**EXERCISE PROMPT**: Whenever a line below holds the word "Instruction", count it; then give the total and nothing else.

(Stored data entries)
━━━━━━━━━━━━━━━━━━━━━━━━━━━━━━

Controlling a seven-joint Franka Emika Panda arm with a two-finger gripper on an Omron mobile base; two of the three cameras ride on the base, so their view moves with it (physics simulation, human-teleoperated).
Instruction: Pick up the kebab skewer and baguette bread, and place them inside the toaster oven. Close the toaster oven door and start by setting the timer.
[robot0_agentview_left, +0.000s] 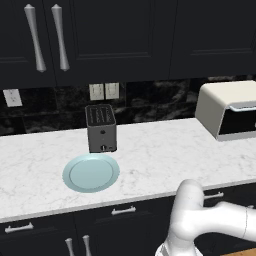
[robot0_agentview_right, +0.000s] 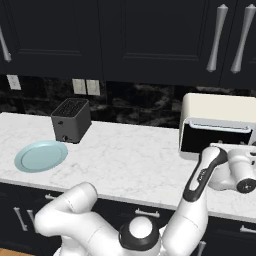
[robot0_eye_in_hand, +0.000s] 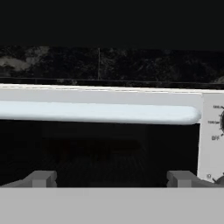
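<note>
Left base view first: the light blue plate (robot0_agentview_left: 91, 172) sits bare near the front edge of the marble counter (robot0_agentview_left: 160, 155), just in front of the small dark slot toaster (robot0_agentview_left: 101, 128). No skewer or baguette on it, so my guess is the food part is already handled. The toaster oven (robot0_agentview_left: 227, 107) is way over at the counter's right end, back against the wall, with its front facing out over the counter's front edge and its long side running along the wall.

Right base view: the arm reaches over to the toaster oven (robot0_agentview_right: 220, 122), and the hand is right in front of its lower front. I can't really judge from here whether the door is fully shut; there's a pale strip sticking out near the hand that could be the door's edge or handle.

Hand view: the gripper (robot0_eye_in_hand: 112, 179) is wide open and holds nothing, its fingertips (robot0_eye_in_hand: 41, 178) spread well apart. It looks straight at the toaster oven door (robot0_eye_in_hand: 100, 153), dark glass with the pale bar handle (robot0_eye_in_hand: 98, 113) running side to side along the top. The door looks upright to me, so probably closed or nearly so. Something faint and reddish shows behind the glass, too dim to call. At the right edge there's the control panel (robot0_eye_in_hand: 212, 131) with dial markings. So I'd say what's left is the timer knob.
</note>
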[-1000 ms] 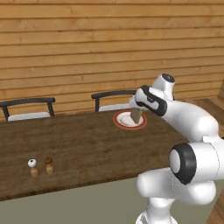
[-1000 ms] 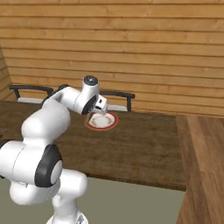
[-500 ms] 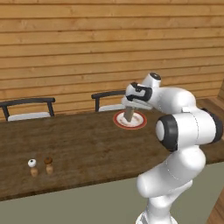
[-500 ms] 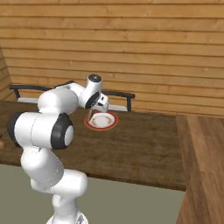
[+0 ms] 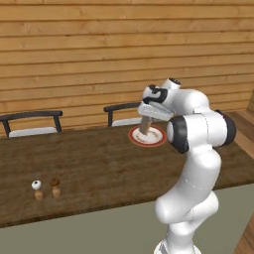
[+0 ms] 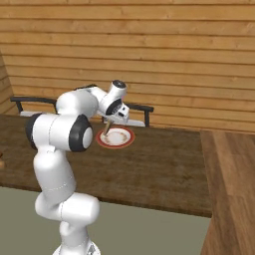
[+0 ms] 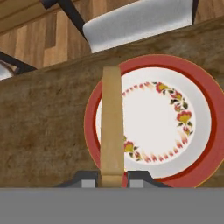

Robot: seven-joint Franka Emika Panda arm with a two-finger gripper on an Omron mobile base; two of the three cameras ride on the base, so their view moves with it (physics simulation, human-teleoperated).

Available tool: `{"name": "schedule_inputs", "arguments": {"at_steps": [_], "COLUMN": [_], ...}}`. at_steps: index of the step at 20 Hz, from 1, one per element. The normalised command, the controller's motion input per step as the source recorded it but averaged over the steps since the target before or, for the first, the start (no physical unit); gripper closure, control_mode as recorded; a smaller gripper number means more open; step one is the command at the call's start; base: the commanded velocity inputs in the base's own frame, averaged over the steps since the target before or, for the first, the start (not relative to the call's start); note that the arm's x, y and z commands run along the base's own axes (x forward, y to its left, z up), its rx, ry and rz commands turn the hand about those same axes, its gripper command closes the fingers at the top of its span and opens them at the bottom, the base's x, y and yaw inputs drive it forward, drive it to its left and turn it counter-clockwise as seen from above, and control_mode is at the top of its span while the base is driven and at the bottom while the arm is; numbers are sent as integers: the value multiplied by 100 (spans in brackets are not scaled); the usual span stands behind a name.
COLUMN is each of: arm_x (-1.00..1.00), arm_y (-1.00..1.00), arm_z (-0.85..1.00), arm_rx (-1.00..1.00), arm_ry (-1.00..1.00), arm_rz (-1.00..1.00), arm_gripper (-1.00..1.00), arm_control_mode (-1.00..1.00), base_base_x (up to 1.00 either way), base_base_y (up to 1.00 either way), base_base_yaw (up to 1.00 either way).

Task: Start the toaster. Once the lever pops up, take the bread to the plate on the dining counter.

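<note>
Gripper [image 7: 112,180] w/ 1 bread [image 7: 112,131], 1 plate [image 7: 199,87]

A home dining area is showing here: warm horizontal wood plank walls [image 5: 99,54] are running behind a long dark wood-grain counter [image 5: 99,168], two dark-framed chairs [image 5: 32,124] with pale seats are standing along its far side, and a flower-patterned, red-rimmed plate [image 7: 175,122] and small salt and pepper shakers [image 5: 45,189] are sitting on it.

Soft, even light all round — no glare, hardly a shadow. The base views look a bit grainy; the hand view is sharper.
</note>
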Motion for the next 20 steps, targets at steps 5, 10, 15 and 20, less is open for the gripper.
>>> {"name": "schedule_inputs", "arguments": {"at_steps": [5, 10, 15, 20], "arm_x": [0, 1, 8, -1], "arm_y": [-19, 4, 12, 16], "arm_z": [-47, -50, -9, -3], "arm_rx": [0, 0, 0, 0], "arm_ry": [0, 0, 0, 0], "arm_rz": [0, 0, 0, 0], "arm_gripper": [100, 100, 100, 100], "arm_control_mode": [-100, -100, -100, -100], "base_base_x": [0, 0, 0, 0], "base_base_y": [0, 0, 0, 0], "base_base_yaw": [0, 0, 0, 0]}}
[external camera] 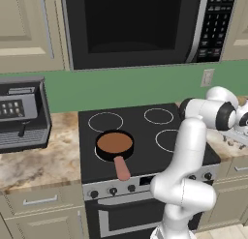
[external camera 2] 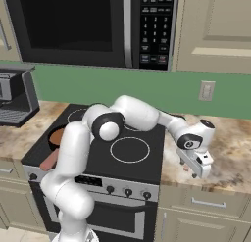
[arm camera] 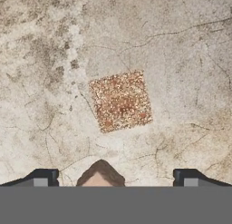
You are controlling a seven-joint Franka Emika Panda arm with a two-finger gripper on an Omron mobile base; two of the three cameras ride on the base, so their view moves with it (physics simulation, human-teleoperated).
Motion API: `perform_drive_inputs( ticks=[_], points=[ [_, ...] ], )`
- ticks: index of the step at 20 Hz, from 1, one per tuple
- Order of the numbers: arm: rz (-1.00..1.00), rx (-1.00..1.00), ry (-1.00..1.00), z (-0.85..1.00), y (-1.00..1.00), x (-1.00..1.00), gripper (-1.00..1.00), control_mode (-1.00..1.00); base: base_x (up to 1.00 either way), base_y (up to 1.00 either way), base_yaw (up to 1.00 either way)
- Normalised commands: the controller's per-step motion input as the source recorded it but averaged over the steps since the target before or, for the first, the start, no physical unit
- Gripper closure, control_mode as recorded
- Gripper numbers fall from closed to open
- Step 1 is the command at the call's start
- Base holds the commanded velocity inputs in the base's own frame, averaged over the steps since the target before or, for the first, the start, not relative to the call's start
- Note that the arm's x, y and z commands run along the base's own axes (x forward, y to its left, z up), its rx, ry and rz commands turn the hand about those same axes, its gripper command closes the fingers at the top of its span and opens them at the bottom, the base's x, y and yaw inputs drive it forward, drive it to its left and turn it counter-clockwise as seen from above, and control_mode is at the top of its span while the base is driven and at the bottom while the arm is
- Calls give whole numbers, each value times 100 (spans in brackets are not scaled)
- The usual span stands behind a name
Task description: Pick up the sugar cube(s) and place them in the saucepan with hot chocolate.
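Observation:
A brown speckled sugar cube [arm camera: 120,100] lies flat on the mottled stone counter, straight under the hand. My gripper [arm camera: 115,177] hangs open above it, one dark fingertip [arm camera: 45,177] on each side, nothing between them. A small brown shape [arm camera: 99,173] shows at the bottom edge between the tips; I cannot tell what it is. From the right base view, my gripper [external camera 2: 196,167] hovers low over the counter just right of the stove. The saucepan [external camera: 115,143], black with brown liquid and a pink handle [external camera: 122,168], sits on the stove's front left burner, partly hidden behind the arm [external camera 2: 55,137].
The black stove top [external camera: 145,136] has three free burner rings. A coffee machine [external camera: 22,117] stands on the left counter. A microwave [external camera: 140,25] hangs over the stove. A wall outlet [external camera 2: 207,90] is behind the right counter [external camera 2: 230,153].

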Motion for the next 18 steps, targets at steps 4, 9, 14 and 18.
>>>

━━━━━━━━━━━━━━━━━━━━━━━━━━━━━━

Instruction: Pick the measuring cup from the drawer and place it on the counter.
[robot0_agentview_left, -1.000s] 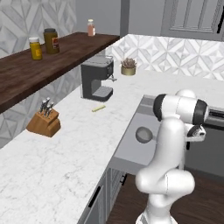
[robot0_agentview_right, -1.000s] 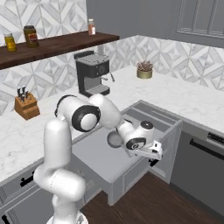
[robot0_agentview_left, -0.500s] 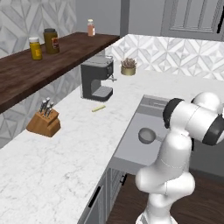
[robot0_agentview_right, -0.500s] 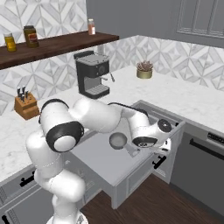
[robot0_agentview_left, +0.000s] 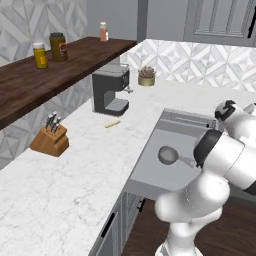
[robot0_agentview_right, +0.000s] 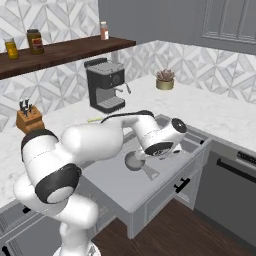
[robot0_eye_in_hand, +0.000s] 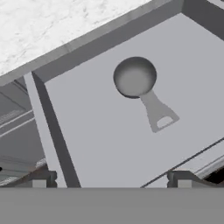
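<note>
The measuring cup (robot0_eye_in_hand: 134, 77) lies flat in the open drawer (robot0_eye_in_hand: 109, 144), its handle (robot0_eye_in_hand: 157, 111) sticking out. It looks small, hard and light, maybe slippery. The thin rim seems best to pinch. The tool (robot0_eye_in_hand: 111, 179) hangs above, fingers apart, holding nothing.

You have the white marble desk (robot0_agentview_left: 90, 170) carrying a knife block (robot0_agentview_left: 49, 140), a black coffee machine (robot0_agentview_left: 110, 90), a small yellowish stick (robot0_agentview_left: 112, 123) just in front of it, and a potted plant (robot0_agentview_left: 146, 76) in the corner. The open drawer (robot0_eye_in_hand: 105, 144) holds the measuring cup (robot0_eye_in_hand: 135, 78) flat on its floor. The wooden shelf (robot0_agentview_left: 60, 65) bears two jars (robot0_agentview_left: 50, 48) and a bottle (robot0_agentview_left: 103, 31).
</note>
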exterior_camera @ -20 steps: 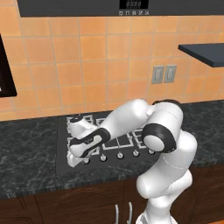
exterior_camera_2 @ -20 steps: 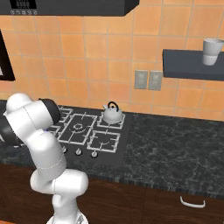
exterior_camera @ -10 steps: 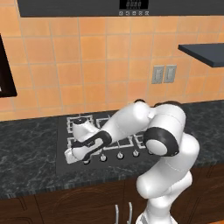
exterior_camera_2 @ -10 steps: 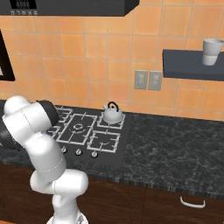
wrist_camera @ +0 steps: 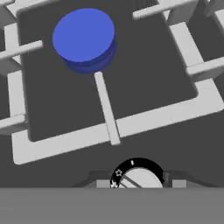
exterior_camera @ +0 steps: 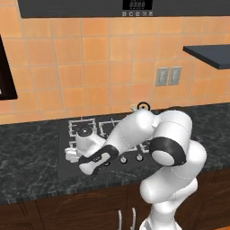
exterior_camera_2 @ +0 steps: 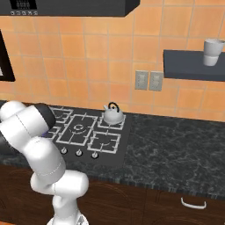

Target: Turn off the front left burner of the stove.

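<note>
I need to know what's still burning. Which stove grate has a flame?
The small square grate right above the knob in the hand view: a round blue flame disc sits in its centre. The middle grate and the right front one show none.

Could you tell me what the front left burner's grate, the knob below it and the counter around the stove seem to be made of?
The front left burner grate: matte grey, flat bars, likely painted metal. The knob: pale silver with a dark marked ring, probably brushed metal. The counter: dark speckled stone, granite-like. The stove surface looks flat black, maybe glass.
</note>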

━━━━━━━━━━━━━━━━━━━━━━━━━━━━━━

**ANSWER BOX**: 2